"Apar topar yola çıktık Sinan ne gerek vardı erkenden dönmeye anlamıyorum ki."
"Yine geliriz hayatım."
"Bana bak birşey yok dimi? Babanla konuştuktan sonra sana bi haller oldu değiştin sen."
"(Gülümser) Kuruntu yapıyorsun yok birşey. İşlerimizi yoluna sokalım... Babam şirkette hangi pozisyonu vericek bana bilmiyorum hoş orda da nasıl çalışıcam hiçbir fikrim yok. Hiç anlamadığım işler."
"Merak etme başarıcaksın. (Elinden tutar) Sana güveniyorum ben."
"(Tebessüm eder) Hazan ne dicem Babam yalıya gelin direk demişti ama eşyalar var napalım?"
"Önce eve uğrayalım valizleri bırakalım üstümüzü değiştirelim sonra yalıya gideriz."
"Tamam öyle yapalım.... (Hazan'a takılır) Ne oldu niye güldün?"
"Hiç."
"Var birşey söyle."
"Nikahta ayağıma basmıştın ya o geldi aklıma... (Sinan'ı taklid eder) Kisiri bikmi Hizin imi bi ivin riisi binim cinim. (Güler)"
"Ha ha ha. Basmadım mı? Bastım. Allah Allah! (Güler)"
* -Flashback - Düğün *
Nikah kıyılmış, imzalar atılmıştı... Nikah memuru evlilik cüzdanını Hazan'a uzatırken Ece coşkuyla bağırmaya başladı. "Abla ayağına bas! Ayağına bas!"
Hazan tebessüm ederek "Bulabilirsem basıcam da- (başını eğerek masanın altını kolaçan eder) Sinan!"

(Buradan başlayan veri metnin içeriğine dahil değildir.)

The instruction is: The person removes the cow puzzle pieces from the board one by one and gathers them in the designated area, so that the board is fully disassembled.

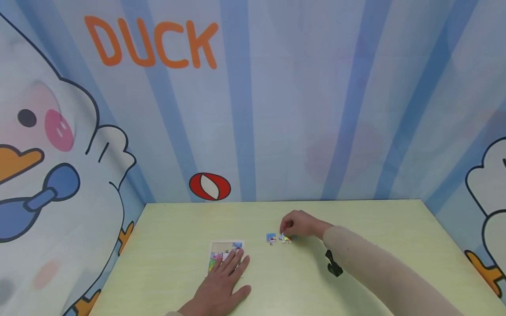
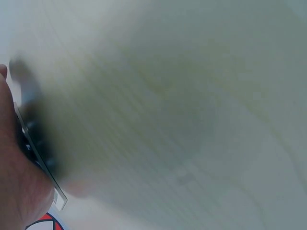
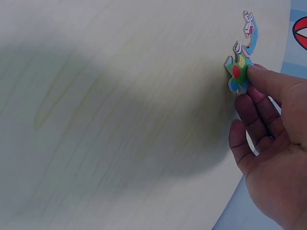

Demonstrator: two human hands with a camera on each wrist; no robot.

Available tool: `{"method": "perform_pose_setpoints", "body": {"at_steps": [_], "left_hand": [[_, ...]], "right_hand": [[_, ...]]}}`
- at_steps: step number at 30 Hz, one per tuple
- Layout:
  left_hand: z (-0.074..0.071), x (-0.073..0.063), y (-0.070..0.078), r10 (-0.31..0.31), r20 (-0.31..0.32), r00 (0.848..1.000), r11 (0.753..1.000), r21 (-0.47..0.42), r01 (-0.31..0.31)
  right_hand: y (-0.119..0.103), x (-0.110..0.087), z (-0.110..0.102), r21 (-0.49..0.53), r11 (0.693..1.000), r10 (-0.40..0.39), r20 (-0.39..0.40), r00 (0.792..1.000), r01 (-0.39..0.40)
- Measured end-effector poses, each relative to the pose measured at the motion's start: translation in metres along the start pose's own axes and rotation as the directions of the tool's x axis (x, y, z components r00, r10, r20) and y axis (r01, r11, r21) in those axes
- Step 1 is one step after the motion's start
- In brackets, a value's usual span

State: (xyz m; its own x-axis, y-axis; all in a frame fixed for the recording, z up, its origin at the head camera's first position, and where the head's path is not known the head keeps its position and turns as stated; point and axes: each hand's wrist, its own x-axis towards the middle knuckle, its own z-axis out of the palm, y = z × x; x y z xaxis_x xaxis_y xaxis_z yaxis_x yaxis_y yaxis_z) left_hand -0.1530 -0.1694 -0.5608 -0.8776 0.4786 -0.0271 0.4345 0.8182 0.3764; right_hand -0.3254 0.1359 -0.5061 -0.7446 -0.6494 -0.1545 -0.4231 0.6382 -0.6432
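Observation:
My right hand (image 1: 299, 224) pinches a puzzle piece (image 3: 238, 72) between thumb and fingers. The piece is green with red, yellow and blue patches, and it is close over the table in the right wrist view. Just left of it lies a second puzzle piece (image 1: 271, 238), mostly light blue. My left hand (image 1: 222, 287) rests with its fingers straight over the lower part of a jigsaw board (image 1: 226, 246). The board has a pale border, a tan bare strip near its top and colourful pictures; the hand hides much of it.
A pale yellow table (image 1: 178, 228) reaches back to a light blue striped backdrop (image 1: 288, 109) with duck drawings. A small black clip (image 1: 334, 264) is at the right sleeve. In the left wrist view the table fills most of the picture, blurred.

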Motion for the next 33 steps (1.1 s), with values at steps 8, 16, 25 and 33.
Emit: {"method": "perform_pose_setpoints", "body": {"at_steps": [8, 16, 25, 33], "left_hand": [[0.0066, -0.0004, -0.0051, 0.015, -0.024, 1.0, 1.0, 0.007, -0.015], [0.0079, 0.0014, -0.0071, -0.009, 0.005, 1.0, 1.0, 0.014, 0.008], [0.0029, -0.0005, -0.0028, 0.006, -0.015, 1.0, 1.0, -0.005, -0.006], [0.0022, -0.0015, -0.0018, 0.014, -0.013, 1.0, 1.0, -0.004, -0.014]], "right_hand": [[-0.0013, -0.0002, 0.0021, 0.003, 1.0, -0.009, -0.012, 1.0, 0.009], [-0.004, -0.0003, 0.0022, 0.006, 1.0, 0.016, -0.018, 1.0, -0.016], [-0.006, -0.0027, 0.0026, 0.012, 0.998, 0.064, -0.014, 0.998, -0.064], [-0.0024, -0.0019, 0.0044, 0.017, 0.996, 0.093, -0.019, 0.996, -0.092]]}}
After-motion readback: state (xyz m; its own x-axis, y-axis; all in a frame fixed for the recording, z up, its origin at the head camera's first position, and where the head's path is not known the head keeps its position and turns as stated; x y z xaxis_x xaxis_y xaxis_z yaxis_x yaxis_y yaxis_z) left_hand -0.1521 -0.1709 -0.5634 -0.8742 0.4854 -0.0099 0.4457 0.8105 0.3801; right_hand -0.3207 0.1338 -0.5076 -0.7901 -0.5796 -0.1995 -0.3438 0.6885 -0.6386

"Kusura bakma Hazan ama bu evin reisi benim canım."
"Aaa bastı! Ayağıma bastı (Kolunu dürter) Ya ben basıcaktım sen değil şapşal."
"E bu işler böyle aşkım önce davranan..."

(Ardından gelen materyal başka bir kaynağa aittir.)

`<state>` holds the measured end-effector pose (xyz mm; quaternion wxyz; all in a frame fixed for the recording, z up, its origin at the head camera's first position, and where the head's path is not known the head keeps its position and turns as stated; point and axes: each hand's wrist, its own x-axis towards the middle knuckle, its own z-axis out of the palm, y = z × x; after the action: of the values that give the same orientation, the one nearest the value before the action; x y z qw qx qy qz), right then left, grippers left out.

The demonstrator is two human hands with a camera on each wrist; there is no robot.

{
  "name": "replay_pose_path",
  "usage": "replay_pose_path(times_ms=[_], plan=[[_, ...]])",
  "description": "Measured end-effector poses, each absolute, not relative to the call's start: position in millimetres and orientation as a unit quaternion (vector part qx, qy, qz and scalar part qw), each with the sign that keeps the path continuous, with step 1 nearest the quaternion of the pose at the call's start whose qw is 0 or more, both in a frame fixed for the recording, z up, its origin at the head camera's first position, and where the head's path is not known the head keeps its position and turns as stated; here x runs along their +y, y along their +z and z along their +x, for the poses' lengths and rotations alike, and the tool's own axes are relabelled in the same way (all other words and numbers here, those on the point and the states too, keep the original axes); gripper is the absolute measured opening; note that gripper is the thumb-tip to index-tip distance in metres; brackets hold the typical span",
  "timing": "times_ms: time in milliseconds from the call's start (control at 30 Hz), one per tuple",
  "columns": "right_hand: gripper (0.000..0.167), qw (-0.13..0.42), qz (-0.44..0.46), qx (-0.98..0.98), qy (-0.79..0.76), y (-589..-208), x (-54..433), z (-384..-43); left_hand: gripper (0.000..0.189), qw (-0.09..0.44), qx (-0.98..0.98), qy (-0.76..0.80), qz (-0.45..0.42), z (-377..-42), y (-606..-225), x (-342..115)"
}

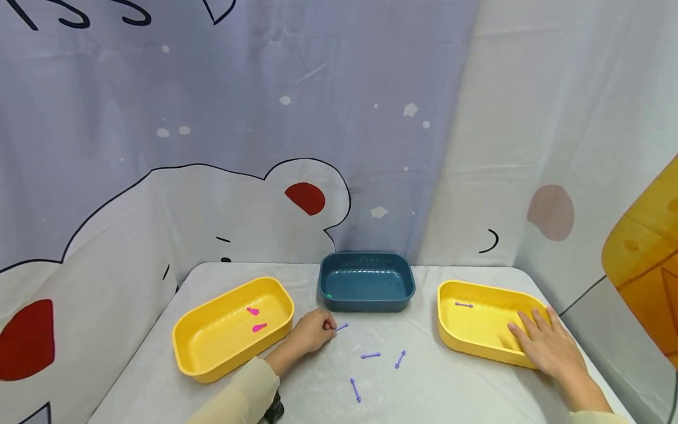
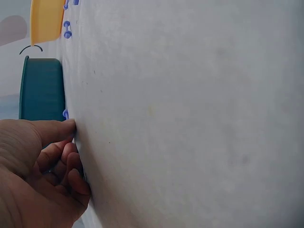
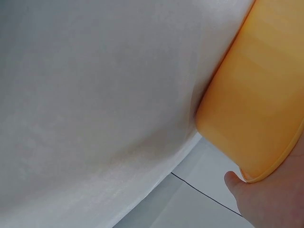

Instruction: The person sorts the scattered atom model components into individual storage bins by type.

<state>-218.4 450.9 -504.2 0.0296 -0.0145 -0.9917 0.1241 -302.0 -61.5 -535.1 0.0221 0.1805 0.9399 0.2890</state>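
Observation:
My left hand (image 1: pixel 312 331) is low over the table, thumb and fingertips pinching one end of a small purple dumbbell-shaped stick (image 1: pixel 342 327). That end is hidden by the fingers; the other points right, in front of the teal bin (image 1: pixel 367 305). In the left wrist view, curled fingers (image 2: pixel 71 166) lie close to the cloth. My right hand (image 1: pixel 553 347) rests with spread fingers over the front right corner of the right yellow bin (image 1: pixel 471 348). The right wrist view shows its thumb (image 3: pixel 232 181) at the bin's rim. Another purple stick (image 1: pixel 464 305) lies inside that bin.
More purple sticks (image 1: pixel 371 355) lie loose mid-table. A left yellow bin (image 1: pixel 233 366) contains two pink bowling-pin-shaped pieces (image 1: pixel 259 327). Within the teal bin is a small green piece (image 1: pixel 329 296). Printed curtains (image 1: pixel 392 147) stand behind the white table (image 1: pixel 424 394).

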Motion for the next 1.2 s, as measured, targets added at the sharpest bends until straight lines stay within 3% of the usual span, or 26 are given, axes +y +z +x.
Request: replay_pose_path(times_ms=[800,1200], plan=[[0.082,0.017,-0.022,-0.992,0.126,-502,451,-218,0.011,0.014,0.923,0.332,0.192,-299,-515,-42],[0.083,0.016,-0.021,-0.992,0.124,-502,451,-218,0.007,0.008,0.882,0.402,0.244,-300,-501,-15]])
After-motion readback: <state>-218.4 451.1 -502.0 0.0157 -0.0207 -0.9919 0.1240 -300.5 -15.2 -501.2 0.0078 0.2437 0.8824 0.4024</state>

"Ben sana sonra gösteririm önceyi."
"(Güler) Hı hı tamam."
****
"Ayağıma hileyle basmış olabilirsin Sinan ama gördüğün üzere benim sözüm geçiyor her zaman her yerde."
"(Tebessüm eder... Hazan'ın elini kendine çekip öper) Veeee işte geldik."
"Sonunda!İstanbul'un bu trafiği..."
Hazan'la Sinan kemerlerini çözmeye yeltendikleri sırada beklenmedik bir manzarayla karşılaşmışlardı. Gördükleri manzara karşısında donup kalmış bir süre kendilerine gelememişlerdi. Gecekondu yanmış eskisinden de felaket durumdaydı. Hazan büyük bir feryatla arabadan inip eve koşmuştu ama içeri girilecek gibi değildi ev, eşyalar herşey kötü durumdaydı... Sinan Hazan'ın peşinden koşup o'na tutundu... Evle birlikte emekleri, hayalleri gelecekleri de kül olmuştu. Hazan'ın yaşadığı çaresizliği, öfkeyi bedeni kaldıramadı olduğu yerde Sinan'ın kollarına yığılıp kaldı...
****
"Nerde kaldı bunlar şimdiye kadar çoktan gelmiş olmaları gerekiyordu." Hazım bey salonda kendisine yönelen meraklı gözler arasında volta atmaktaydı. Telaşını bastırmaya çalışsa da başarılı olamıyordu. O'nun telaşı Fazilet hanım'ın korkularına bir yenisini daha ekledi. "Hazım bey başlarına birşey gelmiş olmasın? Telefonlara da bakmıyorlar ben çok korkuyorum." Hazım bey Fazilet hanımı sakinleştirmeye yönelik konuşma yapmaya hazırlandığı esnada salona Gülten girdi. "Sinan bey ve Hazan hanım geldiler Hazım bey şimdi gördüm arabalarını."
ŞİMDİ OKUDUĞUN
Hazan&Sinan ~ Hayali Sahneler
FanfictionHazan'la Sinan için hayalini kurduğum sahneleri derleyip burada sizlerle paylaşmak istedim... Umarım keyif alarak okursunuz. :)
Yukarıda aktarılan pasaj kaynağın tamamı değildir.